- **What the exercise asks**:
Print exactly the lines below between the line holding "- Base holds" and the line holding "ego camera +", inclusive, and nothing more.

━━ Collected material

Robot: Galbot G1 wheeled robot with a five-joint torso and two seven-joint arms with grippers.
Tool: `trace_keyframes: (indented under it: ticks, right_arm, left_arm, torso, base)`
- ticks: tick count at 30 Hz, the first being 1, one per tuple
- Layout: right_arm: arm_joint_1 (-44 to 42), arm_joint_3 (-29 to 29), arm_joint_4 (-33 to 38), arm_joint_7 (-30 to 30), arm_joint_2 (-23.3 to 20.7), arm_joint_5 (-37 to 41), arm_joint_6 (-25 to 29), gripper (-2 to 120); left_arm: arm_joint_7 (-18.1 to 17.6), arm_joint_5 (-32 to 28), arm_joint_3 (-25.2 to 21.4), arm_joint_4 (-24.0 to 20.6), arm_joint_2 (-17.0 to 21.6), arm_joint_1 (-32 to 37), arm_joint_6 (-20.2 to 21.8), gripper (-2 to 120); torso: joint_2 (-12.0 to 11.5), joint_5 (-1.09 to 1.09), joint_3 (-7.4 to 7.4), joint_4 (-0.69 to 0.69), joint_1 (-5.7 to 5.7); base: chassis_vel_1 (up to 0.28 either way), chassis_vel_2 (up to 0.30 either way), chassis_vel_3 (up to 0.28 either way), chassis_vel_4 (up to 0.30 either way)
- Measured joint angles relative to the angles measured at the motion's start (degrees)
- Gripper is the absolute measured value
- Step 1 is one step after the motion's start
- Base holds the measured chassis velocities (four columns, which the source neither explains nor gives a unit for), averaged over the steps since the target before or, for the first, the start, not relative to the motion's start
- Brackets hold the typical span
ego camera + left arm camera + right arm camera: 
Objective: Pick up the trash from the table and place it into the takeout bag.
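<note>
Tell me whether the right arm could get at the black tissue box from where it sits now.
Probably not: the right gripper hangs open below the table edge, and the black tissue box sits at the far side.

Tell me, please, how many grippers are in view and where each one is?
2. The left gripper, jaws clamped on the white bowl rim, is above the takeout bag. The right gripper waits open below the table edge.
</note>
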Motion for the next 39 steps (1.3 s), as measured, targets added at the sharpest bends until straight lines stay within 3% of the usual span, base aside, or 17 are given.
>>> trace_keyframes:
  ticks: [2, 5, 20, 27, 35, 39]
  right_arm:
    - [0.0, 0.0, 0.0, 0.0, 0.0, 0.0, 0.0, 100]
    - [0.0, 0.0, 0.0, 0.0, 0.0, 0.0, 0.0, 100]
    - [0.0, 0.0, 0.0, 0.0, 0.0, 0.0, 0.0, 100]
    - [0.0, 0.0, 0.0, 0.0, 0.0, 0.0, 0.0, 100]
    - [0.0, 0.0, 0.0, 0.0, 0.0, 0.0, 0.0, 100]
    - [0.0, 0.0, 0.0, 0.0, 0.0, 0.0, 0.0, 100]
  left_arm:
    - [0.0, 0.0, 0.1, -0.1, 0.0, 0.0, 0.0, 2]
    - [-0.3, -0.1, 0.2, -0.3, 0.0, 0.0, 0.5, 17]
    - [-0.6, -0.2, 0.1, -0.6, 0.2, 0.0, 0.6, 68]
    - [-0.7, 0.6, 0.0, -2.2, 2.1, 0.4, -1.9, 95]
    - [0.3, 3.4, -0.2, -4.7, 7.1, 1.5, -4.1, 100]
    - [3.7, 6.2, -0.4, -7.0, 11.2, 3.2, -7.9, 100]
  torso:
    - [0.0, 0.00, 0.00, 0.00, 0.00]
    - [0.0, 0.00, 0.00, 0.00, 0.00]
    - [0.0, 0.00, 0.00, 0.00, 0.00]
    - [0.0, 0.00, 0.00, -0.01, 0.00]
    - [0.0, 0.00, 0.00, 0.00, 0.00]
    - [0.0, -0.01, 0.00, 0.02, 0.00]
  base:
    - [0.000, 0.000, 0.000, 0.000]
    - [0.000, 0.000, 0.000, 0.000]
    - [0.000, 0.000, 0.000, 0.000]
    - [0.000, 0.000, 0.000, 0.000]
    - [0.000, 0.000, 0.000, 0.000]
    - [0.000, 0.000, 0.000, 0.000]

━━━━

- **Task answer**:
- Base holds the measured chassis velocities (four columns, which the source neither explains nor gives a unit for), averaged over the steps since the target before or, for the first, the start, not relative to the motion's start
- Brackets hold the typical span
ego camera + left arm camera + right arm camera: 

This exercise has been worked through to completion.